(Assigned task): Everything from the opening line of the records below up to and including the line containing "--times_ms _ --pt" should be retyped exactly, minus the pictures.

(Recorded information):
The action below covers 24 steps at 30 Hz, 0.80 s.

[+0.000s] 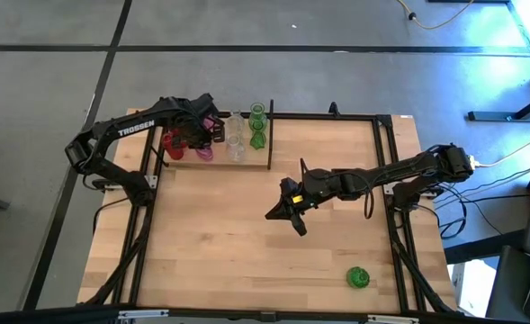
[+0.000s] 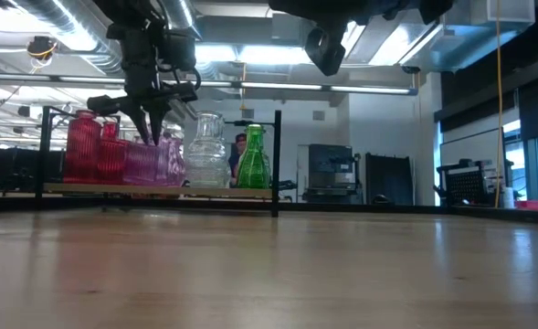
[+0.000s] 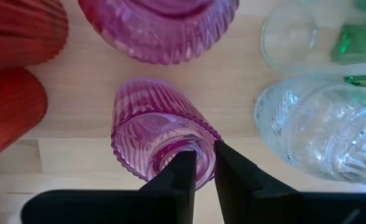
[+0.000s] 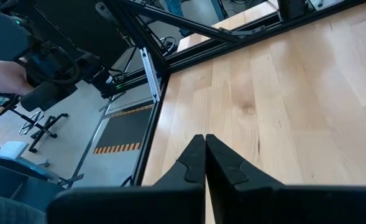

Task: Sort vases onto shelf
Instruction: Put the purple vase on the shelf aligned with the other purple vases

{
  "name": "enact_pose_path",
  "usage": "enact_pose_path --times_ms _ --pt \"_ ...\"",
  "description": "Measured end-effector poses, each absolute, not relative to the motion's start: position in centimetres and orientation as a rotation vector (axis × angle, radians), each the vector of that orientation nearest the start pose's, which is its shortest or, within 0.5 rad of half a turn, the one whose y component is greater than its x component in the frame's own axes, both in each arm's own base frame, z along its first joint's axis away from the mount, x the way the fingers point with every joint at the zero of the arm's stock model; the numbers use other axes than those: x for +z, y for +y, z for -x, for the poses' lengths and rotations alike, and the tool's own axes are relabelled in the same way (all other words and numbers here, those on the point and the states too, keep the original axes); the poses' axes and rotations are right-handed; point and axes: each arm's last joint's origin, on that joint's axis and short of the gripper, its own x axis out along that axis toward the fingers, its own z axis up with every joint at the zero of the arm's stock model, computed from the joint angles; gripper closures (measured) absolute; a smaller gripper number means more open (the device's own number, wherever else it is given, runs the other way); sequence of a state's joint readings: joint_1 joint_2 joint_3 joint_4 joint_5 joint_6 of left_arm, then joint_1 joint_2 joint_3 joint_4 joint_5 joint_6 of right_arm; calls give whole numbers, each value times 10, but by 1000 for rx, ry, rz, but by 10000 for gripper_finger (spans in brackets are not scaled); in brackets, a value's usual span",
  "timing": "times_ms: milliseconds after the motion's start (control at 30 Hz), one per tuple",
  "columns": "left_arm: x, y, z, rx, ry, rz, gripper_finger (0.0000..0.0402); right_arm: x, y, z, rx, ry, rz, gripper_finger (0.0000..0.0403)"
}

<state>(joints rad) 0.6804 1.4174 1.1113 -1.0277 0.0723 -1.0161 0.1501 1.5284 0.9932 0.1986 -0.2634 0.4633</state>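
left hand (image 3: 199,163) pinches pink vase (image 3: 160,138) rim.

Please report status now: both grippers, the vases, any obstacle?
Left gripper pinching rim of ribbed pink glass vase on wooden shelf. Right gripper shut, empty, mid-table. One green vase unsorted. No obstacle.

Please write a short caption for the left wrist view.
Left gripper pinching the rim of a pink vase on the shelf.
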Motion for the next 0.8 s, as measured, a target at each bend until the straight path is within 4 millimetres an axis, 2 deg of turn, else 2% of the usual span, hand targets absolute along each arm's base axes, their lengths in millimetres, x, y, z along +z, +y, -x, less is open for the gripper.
enact_pose_path --times_ms 800 --pt "254 158 -200 1141 924 1293 359 262 58 -336 323 427 -471 403"
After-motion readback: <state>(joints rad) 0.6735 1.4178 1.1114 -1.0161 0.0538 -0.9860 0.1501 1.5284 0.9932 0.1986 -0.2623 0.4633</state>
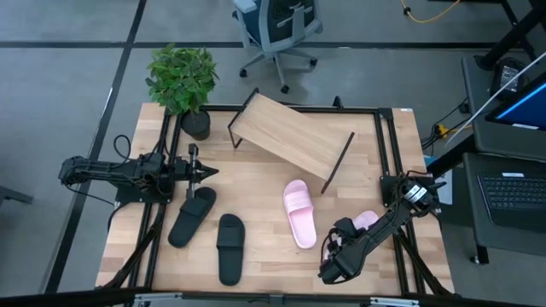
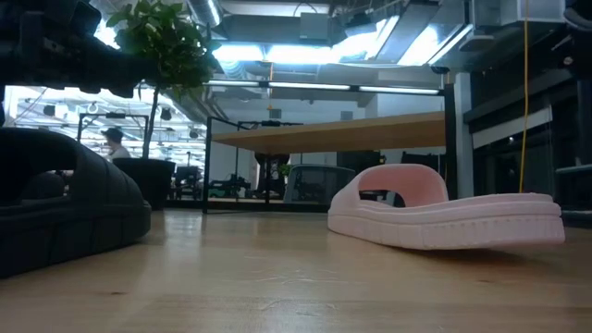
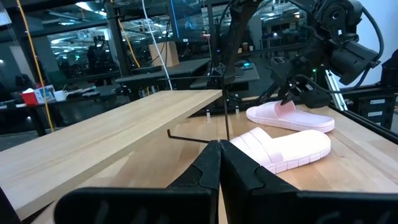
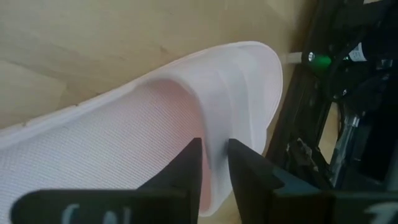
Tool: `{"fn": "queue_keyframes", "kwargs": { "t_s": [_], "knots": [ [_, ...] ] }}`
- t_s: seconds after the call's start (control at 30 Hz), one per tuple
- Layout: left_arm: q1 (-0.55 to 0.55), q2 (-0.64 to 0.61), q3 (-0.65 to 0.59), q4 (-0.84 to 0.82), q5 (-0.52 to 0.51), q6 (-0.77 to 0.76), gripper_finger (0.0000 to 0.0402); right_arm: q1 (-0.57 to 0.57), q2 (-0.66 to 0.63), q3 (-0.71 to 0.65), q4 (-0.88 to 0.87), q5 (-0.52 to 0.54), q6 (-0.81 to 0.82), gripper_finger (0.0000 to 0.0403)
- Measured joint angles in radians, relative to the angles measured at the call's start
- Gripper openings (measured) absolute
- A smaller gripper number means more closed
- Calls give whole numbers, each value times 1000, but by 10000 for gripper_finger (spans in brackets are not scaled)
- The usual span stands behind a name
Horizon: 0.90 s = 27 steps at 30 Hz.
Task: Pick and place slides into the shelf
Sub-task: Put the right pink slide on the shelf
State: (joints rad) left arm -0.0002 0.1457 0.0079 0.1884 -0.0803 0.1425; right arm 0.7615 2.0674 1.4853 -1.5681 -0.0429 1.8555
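The shelf (image 1: pixel 290 136) is a slanted light-wood board on thin black legs, standing at the table's far middle. One pale pink slide (image 1: pixel 299 213) lies sole-down at mid-table. The second pink slide (image 1: pixel 368 221) is at the right edge, partly under my right arm. Two black slides (image 1: pixel 192 215) (image 1: pixel 230 247) lie sole-down at the near left. My right gripper (image 1: pixel 351 228) is shut on the second pink slide. My left gripper (image 1: pixel 209 171) is shut and empty, held above the table just beyond the black slides and pointing right. My right gripper (image 4: pixel 214 155) pinches the strap (image 4: pixel 214 124) of the pink slide at its edge, one finger on the meshed inner side (image 4: pixel 189 162) and one on the smooth outer side. It comes slanting down from the near-left. Whether the sole is off the table, I cannot tell.
A potted plant (image 1: pixel 183 81) stands at the table's far left corner, beside the shelf. Black frame rails run along the table's left and right edges (image 1: pixel 394 153). An office chair (image 1: pixel 277 30) stands beyond the far edge. Bare wood lies between the slides.
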Motion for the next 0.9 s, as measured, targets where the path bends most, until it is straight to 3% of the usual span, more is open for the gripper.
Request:
{"fn": "queue_keyframes", "kwargs": {
  "t_s": [0.17,0.73,0.9],
  "knots": [
    [0,0,0,0,0,0,0,-1,0,0,-2,0,-5,55],
    [0,0,0,0,0,0,0,0,0,0,-3,-2,-5,51],
    [0,0,0,0,0,0,0,0,-1,0,-3,-2,-4,15]
  ]
}}
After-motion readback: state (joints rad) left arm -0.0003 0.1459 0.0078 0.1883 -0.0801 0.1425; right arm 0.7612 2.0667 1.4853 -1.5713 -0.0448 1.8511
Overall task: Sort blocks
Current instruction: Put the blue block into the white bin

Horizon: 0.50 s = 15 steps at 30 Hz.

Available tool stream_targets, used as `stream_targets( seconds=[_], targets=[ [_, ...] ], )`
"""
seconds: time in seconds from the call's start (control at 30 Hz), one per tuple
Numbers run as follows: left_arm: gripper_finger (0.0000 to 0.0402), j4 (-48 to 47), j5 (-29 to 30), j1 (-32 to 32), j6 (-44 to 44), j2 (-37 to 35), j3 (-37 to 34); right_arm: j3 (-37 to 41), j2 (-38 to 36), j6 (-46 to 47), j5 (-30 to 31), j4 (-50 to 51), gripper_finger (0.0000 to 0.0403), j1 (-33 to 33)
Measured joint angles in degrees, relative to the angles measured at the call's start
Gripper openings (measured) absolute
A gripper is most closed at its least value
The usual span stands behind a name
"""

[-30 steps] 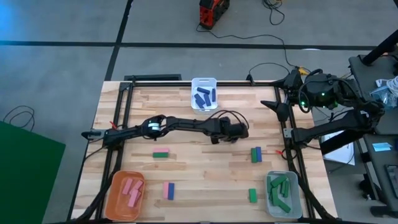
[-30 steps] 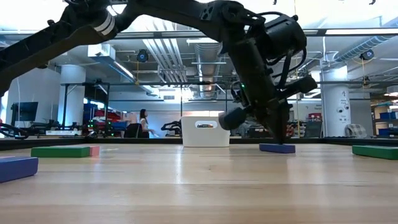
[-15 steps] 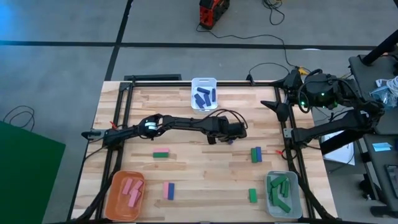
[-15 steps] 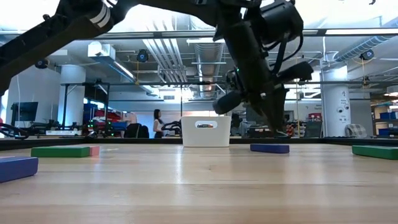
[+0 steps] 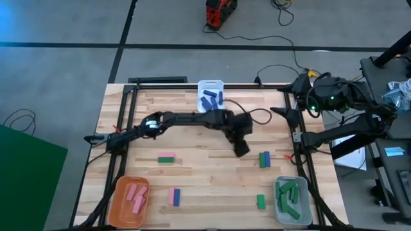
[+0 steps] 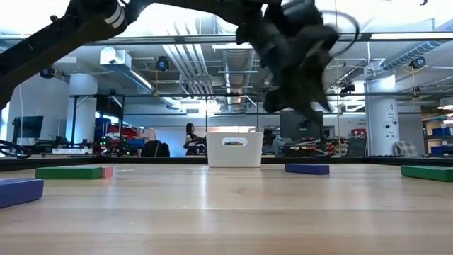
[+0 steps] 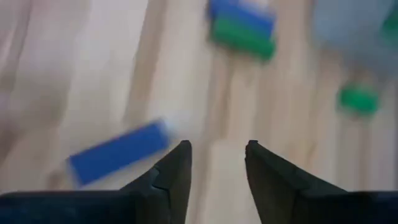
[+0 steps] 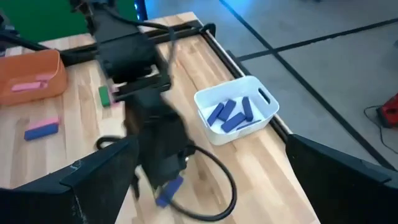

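The left end effector [image 5: 240, 147] hung above the middle of the surface [image 5: 192, 186], its two fingers [image 7: 168, 177] set a narrow way apart with nothing between them. Just below and to one side of those fingers, in the wrist view, a blue block [image 7: 118, 152] lay flat on the wood, not gripped. From table height the same blue block [image 6: 306, 168] sat on the boards with the arm's head clear above it.

A green and blue pair [image 5: 264, 159] lay touching, a little way toward the right edge. A lone green block [image 5: 261, 201] lay near the grey bin [image 5: 277, 203], which held several green ones. On the left half sat a green block with a pink one against it [image 5: 166, 159], and a pink and blue pair [image 5: 174, 196] lay near the orange bin [image 5: 117, 206] of pink blocks. The white bin [image 5: 200, 97] at the far edge held blue ones.

The right end effector [image 5: 287, 113] waited at the right rim of the surface, its dark fingers spread wide and empty.

The risk, as I judged it, was the blue block's angle: it lay skewed to the fingers, and with so narrow a gap a descent might land a fingertip on top of it, or nudge it along the wood. The arm was also blurred in every view, so it looked to be moving fast, and a hasty drop could knock the block toward the neighbouring pair.
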<state>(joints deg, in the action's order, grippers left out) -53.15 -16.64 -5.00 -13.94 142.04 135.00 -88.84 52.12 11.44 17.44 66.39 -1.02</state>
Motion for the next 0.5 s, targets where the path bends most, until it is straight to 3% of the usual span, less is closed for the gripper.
stream_targets(
  seconds=[0.13, 0.3, 0.5],
  targets=[
    [0.0154, -7.6, -0.1, -1.8, 14.3, 0.3, -0.2, -0.4, -0.3, 0.7, 0.0, 0.6, 0.0400, 0.0],
    [0.0193, -7.1, 7.0, -1.6, 29.6, 0.5, -0.2, -0.7, 0.1, 1.2, 0.5, -1.2, 0.0400, 0.0],
    [0.0234, -5.7, 8.4, -2.3, 43.0, 0.7, -0.6, -0.7, 0.6, 5.1, 1.8, -3.8, 0.0400, -0.4]
  ],
)
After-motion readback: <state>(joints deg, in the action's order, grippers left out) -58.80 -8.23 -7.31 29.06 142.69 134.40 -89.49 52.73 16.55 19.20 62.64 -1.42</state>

(Reply):
The action below covers 24 steps at 30 Hz, 0.80 s.

[+0.000s] 
[+0.000s] 
[+0.000s] 
[+0.000s] 

Task: Sort vases onto shelf
Instruction: Put the purple vase on the shelf aligned with the other purple vases

{
  "name": "enact_pose_path",
  "usage": "enact_pose_path --times_ms _ --pt \"_ ...\"",

Nothing further is needed to complete the exercise.